A few years ago I participated in a writing program that was led by Chris Kraus and she talked a lot about writing from the outward-facing-first person perspective, the outward-looking-I. She uses that term all the time in interviews and talks and articles. I interpreted that to mean that even though you are more or less grounded in your own impressions, you can’t just write about yourself. You need to direct your focus outward to see what is happening to other people and consider where you stand in relation to what someone else is experiencing. It’s alterity as a writing method, basically. So I took that from Chris Kraus and really tried to apply it to the music, because I don’t want to make an album that simply expresses a feedback loop of my own self-obsessed feelings journal. So in that regard, I guess I like thinking in a humble and earnest way that this album could facilitate an opportunity for sharing and relating to take place. But just not in a narrative sense of the songs themselves.
We could not avoid asking you about your Italian origins. How much is left of those six years spent in our country? And ‘how much’ Italy did your family pass on to you? Do you feel that there are Italian influences in your cultural or musical background?
I am a disappointment to everyone. Gonzalo from Bobo Integral set up some shows for me in Spain last fall and an Italian person came up to me after the Madrid show and said “You are not Italian.” But in the west coast of Canada where I grew up, just having dark hair and an Italian last name was vaguely exotic.

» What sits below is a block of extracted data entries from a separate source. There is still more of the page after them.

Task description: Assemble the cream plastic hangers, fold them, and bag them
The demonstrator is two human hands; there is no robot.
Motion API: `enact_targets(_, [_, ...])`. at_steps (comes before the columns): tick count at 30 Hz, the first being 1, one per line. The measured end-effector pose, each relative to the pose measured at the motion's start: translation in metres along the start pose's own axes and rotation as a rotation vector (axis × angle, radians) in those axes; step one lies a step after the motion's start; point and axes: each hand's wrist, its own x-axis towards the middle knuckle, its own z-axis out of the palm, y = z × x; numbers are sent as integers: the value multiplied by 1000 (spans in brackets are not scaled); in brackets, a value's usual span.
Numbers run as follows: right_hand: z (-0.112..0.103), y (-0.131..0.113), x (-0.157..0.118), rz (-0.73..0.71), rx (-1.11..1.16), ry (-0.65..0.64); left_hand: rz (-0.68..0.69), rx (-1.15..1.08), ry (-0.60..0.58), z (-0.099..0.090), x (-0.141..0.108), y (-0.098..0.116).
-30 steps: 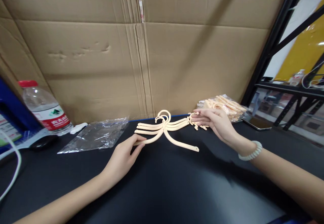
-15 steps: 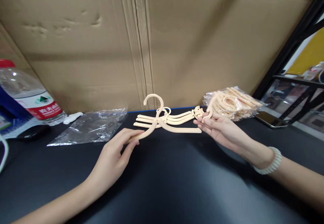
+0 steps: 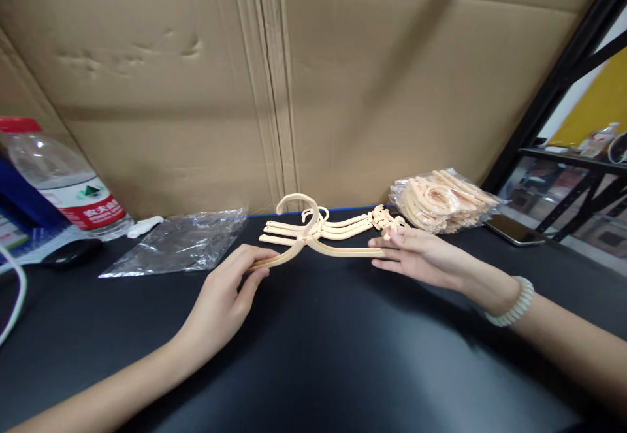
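A beige clothes hanger (image 3: 337, 250) with a curved hook is held just above the dark table, and its hook leans back. My left hand (image 3: 228, 292) pinches the end of its left arm between thumb and fingers. At the other end, my right hand (image 3: 416, 256) has its fingers against the tip of the right arm. Between its thumb and fingertips is a small curved beige plastic piece (image 3: 388, 232), partly hidden. Behind lie several similar hangers (image 3: 343, 227) stacked together, and a small heap of beige plastic pieces (image 3: 379, 216) sits by their right ends.
A clear plastic bag (image 3: 176, 243) lies flat at left, near a black mouse (image 3: 73, 253) and a large water bottle (image 3: 83, 191). At back right are a bag of hanger parts (image 3: 443, 201) and a phone (image 3: 514, 229). Cardboard (image 3: 196, 93) stands behind the table.
My right hand has moved left and slightly down, bringing its fingers onto the hanger's right tip. The hanger's hook has tilted lower. My left hand keeps its hold.
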Motion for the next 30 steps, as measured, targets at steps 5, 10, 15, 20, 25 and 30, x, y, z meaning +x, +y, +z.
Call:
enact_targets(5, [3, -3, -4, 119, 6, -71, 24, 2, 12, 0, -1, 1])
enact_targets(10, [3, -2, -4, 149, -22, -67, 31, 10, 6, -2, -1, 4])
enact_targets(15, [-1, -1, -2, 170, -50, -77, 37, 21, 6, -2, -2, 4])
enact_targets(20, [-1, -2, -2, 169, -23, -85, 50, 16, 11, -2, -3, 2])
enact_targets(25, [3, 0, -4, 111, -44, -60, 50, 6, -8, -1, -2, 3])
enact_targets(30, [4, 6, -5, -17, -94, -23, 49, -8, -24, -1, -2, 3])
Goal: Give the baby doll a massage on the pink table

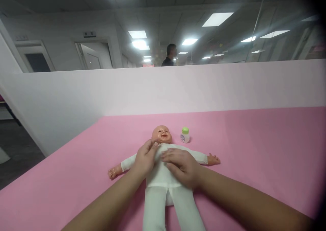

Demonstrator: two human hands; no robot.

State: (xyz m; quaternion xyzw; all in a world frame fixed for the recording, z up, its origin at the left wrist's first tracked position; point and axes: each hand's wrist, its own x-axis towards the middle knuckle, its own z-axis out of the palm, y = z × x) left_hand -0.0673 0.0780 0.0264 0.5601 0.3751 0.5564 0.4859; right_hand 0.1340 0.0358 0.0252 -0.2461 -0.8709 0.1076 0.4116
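Note:
A baby doll [166, 176] lies on its back on the pink table, its bald plastic head at the far end and its soft white body towards me. My left hand [147, 156] is at the doll's shoulder, with its fingertips close to the chin. Its fingers are partly bent, and I see nothing held between them. Across the doll's chest rests my right hand [181, 164], palm down, fingers extended and slightly bent. To the right of the doll's head stands a small clear jar [185, 135] with a green lid, touched by neither hand.
The pink tabletop [254, 146] spreads out on both sides of the doll. A low white partition [178, 90] borders it at the back and left. Beyond the glass above the partition, a person [169, 56] in dark clothing is visible.

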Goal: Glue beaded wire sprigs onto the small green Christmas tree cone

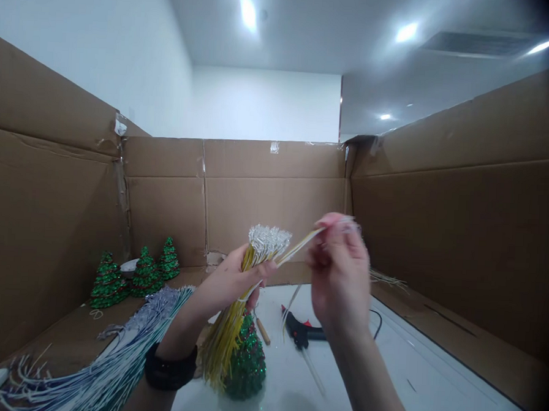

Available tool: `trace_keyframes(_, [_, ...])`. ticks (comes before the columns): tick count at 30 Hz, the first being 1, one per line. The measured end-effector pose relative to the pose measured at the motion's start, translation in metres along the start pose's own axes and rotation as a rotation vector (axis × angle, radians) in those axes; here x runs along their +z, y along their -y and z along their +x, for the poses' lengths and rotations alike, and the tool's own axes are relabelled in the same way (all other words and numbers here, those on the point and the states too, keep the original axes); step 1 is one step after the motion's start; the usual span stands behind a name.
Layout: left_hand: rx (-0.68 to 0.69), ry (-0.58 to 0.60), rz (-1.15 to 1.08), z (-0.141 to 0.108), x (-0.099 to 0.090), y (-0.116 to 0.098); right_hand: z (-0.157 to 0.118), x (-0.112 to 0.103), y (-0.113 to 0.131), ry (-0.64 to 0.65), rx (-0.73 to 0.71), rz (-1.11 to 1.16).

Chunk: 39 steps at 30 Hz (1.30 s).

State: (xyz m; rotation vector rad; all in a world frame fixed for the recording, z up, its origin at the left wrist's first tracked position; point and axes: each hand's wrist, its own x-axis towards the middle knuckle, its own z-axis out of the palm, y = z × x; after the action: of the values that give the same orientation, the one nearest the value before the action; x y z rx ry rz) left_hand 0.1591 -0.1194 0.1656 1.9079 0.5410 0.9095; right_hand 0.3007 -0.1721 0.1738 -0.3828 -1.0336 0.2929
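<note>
My left hand point(240, 277) is wrapped around a bundle of thin yellow and white strands point(224, 341). Clear, glassy tips point(269, 241) crowd its upper end, and the loose lower ends fan downward. My right hand point(338, 270), a little blurred, is raised to the right with its fingers closed on a few strands point(302, 244) stretched away from the bundle's top. Below the bundle a small green tinsel tree point(250, 370) stands on the white table, partly covered by the strands.
A black glue gun point(302, 333) with a clear stick lies right of the tree, beside a wooden-handled tool point(263, 332). Blue and teal strands point(124, 351) spread at the left. Several green trees point(108, 282) stand behind them. Cardboard walls point(275, 199) surround the table.
</note>
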Motion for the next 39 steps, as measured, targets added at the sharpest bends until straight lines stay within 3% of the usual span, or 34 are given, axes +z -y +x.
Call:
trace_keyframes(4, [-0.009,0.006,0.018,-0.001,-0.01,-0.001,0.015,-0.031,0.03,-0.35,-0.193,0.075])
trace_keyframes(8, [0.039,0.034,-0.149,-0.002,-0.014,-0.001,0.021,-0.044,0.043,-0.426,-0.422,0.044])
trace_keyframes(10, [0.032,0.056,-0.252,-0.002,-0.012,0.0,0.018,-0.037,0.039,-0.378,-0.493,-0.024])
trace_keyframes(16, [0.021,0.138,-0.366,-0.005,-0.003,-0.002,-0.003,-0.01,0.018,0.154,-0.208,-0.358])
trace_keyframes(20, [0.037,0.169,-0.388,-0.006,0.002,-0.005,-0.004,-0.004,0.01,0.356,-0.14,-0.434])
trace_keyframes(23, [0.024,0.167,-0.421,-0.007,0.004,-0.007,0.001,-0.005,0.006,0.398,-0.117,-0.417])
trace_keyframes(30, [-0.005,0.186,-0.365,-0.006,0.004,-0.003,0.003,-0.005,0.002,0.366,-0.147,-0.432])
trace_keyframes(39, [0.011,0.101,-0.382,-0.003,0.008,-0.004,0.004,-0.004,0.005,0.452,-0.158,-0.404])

Kids thought my dad was the Godfather. My dad’s side comes from the North just outside Venezia, and that area practically doesn’t even consider itself part of Italy. My Slovenian sister-in-law always says that my family is actually Slovenian, because of how close the border is and because of the pointed shape of our noses. The reality is that at this point in my life, any Italian that gets transmitted into me comes directly from my girlfriend, who is more Italian than I am. We visited her extended family last spring outside Rome and Napoli, and none of her family considered me Italian. I was just Canadian to them.
Last customary question: what are your next musical projects?
In March 2022 I tracked a new record, working again with Sandro however this time with an entirely new crew of musicians, all of whom are totally excellent and talented and brought immense personality and character to the recordings. There was more time to practice and prepare before going into the studio, which meant that certain songs could really evolve, which was really satisfying.
The intention going into this one was to alter the palette and try to find interesting combinations of sounds, so there are a lot of keys and synths and drum machines sharing space with violins and wind instruments. There’s not a lot of guitar. Going in, I told Sandro this was my “hybrid forms” record, but Sandro says it’s a punk rock record. I have no idea what it is, which is exciting to me. There are moments of really phenomenal musicianship, and there are other moments that called for really caveman-type playing. Sandro would say through the control room “Play it more like a caveman.” I’m just finishing one last track with Jay Arner and then the record will be mastered in a month. I’m really thrilled about what we made because certain parts sound very classic F.D. Marinetti while other parts are quite a new territory. I think it’s good but who knows, maybe no one will like it.